* **TASK GOAL**
A verbatim reproduction of the following listing is required; omit the pictures.

* **GIVEN MATERIAL**
========================

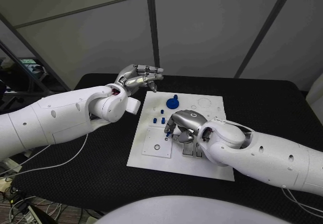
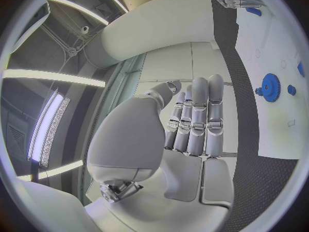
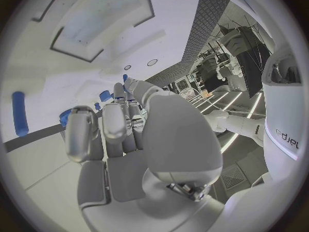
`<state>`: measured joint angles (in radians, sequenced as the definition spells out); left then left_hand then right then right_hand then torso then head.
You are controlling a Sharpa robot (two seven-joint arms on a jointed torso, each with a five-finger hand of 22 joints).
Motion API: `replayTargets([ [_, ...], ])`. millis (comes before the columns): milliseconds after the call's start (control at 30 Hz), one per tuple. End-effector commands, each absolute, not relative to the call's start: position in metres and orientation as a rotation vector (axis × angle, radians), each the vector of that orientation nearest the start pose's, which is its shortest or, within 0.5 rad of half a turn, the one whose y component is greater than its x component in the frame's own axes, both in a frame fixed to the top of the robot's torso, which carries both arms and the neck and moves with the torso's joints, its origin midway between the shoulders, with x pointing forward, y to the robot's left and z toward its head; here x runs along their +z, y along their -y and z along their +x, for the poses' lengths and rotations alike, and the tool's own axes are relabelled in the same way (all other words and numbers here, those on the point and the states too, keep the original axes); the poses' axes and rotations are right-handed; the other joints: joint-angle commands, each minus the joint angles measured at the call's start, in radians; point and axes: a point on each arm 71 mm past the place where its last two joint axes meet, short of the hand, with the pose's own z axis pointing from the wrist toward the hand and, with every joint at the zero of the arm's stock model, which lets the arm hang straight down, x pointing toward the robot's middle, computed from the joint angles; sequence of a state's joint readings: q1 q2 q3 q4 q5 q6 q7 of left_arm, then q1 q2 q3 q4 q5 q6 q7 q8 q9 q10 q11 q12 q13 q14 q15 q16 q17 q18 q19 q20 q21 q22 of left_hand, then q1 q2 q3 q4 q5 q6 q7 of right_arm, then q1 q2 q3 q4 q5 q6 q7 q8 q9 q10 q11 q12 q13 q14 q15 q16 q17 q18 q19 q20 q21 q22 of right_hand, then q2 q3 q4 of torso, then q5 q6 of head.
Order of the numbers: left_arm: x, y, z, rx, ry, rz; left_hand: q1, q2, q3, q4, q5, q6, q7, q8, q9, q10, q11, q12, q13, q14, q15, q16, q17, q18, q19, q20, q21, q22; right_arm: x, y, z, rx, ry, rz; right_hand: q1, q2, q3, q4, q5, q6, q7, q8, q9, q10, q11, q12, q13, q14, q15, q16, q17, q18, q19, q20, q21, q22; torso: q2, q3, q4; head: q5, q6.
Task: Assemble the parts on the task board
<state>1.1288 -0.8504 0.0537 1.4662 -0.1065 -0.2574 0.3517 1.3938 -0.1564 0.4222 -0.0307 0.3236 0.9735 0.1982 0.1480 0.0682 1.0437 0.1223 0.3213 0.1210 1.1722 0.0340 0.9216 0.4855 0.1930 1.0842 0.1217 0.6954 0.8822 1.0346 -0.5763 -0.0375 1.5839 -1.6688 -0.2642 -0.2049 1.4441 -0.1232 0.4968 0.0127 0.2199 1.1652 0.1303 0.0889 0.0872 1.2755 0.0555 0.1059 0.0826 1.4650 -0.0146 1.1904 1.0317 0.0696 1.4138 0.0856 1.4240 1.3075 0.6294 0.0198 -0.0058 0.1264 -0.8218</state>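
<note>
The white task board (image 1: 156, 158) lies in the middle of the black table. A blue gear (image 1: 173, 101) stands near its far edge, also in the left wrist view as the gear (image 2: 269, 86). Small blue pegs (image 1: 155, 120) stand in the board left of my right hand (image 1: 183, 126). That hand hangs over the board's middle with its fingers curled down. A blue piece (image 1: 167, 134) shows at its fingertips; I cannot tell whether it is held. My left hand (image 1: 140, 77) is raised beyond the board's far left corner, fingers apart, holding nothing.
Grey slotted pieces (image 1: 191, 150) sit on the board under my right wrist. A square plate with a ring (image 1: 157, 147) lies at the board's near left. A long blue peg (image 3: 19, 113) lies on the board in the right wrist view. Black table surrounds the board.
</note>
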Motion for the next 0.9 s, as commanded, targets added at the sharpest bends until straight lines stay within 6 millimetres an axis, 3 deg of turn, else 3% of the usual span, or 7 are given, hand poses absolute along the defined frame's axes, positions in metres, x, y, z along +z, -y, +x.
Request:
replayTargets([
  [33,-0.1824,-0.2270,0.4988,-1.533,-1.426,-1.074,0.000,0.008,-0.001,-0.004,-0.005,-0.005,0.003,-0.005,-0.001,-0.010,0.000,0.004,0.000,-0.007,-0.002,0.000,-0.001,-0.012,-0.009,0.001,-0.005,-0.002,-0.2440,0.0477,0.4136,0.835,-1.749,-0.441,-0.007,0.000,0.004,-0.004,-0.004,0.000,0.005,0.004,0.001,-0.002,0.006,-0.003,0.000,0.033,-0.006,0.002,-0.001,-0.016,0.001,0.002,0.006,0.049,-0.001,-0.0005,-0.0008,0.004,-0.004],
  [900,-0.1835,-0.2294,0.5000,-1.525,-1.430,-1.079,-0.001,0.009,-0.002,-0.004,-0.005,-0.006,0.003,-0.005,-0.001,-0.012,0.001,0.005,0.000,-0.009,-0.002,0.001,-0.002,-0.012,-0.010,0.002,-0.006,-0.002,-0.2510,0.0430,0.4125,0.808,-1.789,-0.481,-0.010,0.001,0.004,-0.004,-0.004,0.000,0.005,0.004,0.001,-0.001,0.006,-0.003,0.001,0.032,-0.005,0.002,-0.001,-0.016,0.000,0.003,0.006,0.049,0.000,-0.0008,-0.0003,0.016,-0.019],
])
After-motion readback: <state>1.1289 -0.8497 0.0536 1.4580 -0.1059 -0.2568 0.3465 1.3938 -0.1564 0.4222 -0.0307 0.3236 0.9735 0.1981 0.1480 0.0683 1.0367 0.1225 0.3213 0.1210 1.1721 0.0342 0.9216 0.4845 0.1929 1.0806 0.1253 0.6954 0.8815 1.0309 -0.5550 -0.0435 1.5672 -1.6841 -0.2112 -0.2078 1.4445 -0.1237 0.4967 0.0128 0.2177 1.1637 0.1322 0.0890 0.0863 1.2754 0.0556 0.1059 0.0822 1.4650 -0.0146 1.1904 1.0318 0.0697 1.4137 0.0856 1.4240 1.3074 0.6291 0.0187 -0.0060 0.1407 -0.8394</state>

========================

* **TASK RESULT**
`<state>`: measured joint angles (in radians, sequenced as the definition spells out); left then left_hand then right then right_hand then torso then head.
You are controlling a Sharpa robot (two seven-joint arms on a jointed torso, each with a five-finger hand of 22 joints).
Motion API: `replayTargets([ [_, ...], ])`. millis (comes before the columns): milliseconds after the call's start (control at 30 Hz), one per tuple. End-effector commands, each absolute, not relative to the call's start: position in metres and orientation as a rotation vector (axis × angle, radians), each the vector of that orientation nearest the start pose's, which is its shortest or, within 0.5 rad of half a turn, the one whose y component is greater than its x component in the frame's own axes, both in a frame fixed to the top of the robot's torso, which carries both arms and the neck and moves with the torso's joints, its origin midway between the shoulders, with x pointing forward, y to the robot's left and z toward its head; here x runs along their +z, y along their -y and z along their +x, for the poses' lengths and rotations alike, and the tool's own axes are relabelled in the same way (all other words and numbers here, those on the point and the states too, keep the original axes); the poses' axes and rotations are right-handed; the other joints: joint-angle commands, each minus the joint angles measured at the call's start, in radians; point and axes: a point on each arm 71 mm past the place where its last two joint axes meet, short of the hand, with the pose's own z axis pointing from the wrist toward the hand and, with every joint at the zero of the arm's stock model, which lets the arm hang straight down, x pointing toward the robot's middle, computed from the joint angles; sequence of a state's joint readings: q1 q2 q3 q4 q5 q6 q7 of left_arm, then q1 q2 q3 q4 q5 q6 q7 q8 q9 q10 q11 q12 q13 q14 q15 q16 q17 q18 q19 q20 q21 q22 of left_hand, then q1 q2 q3 q4 q5 q6 q7 of right_arm, then q1 q2 q3 q4 q5 q6 q7 q8 q9 q10 q11 q12 q13 q14 q15 q16 q17 q18 q19 q20 q21 q22 of right_hand, then q2 q3 q4 of torso, then q5 q6 of head.
Order of the numbers: left_arm: x, y, z, rx, ry, rz; left_hand: q1, q2, q3, q4, q5, q6, q7, q8, q9, q10, q11, q12, q13, q14, q15, q16, q17, q18, q19, q20, q21, q22; right_arm: x, y, z, rx, ry, rz; right_hand: q1, q2, q3, q4, q5, q6, q7, q8, q9, q10, q11, q12, q13, q14, q15, q16, q17, q18, q19, q20, q21, q22; torso: q2, q3, q4; head: q5, q6.
Task: Assemble the parts on the task board
<state>1.1288 -0.8504 0.0537 1.4662 -0.1065 -0.2574 0.3517 1.3938 -0.1564 0.4222 -0.0307 0.3236 0.9735 0.1982 0.1480 0.0682 1.0437 0.1223 0.3213 0.1210 1.1722 0.0340 0.9216 0.4855 0.1930 1.0842 0.1217 0.6954 0.8822 1.0346 -0.5763 -0.0375 1.5839 -1.6688 -0.2642 -0.2049 1.4441 -0.1232 0.4968 0.0127 0.2199 1.1652 0.1303 0.0889 0.0872 1.2755 0.0555 0.1059 0.0826 1.4650 -0.0146 1.1904 1.0317 0.0696 1.4138 0.0856 1.4240 1.3075 0.6294 0.0198 -0.0058 0.1264 -0.8218</state>
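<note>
The white task board (image 1: 156, 158) lies in the middle of the black table. A blue gear (image 1: 173, 101) stands near its far edge, also in the left wrist view as the gear (image 2: 269, 86). Small blue pegs (image 1: 155, 120) stand in the board left of my right hand (image 1: 183, 126). That hand hangs over the board's middle with its fingers curled down. A blue piece (image 1: 167, 134) shows at its fingertips; I cannot tell whether it is held. My left hand (image 1: 140, 77) is raised beyond the board's far left corner, fingers apart, holding nothing.
Grey slotted pieces (image 1: 191, 150) sit on the board under my right wrist. A square plate with a ring (image 1: 157, 147) lies at the board's near left. A long blue peg (image 3: 19, 113) lies on the board in the right wrist view. Black table surrounds the board.
</note>
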Motion for the next 0.9 s, as commanded, targets added at the sharpest bends until straight lines stay within 6 millimetres an axis, 3 deg of turn, else 3% of the usual span, or 7 are given, hand poses absolute along the defined frame's axes, positions in metres, x, y, z along +z, -y, +x.
Request:
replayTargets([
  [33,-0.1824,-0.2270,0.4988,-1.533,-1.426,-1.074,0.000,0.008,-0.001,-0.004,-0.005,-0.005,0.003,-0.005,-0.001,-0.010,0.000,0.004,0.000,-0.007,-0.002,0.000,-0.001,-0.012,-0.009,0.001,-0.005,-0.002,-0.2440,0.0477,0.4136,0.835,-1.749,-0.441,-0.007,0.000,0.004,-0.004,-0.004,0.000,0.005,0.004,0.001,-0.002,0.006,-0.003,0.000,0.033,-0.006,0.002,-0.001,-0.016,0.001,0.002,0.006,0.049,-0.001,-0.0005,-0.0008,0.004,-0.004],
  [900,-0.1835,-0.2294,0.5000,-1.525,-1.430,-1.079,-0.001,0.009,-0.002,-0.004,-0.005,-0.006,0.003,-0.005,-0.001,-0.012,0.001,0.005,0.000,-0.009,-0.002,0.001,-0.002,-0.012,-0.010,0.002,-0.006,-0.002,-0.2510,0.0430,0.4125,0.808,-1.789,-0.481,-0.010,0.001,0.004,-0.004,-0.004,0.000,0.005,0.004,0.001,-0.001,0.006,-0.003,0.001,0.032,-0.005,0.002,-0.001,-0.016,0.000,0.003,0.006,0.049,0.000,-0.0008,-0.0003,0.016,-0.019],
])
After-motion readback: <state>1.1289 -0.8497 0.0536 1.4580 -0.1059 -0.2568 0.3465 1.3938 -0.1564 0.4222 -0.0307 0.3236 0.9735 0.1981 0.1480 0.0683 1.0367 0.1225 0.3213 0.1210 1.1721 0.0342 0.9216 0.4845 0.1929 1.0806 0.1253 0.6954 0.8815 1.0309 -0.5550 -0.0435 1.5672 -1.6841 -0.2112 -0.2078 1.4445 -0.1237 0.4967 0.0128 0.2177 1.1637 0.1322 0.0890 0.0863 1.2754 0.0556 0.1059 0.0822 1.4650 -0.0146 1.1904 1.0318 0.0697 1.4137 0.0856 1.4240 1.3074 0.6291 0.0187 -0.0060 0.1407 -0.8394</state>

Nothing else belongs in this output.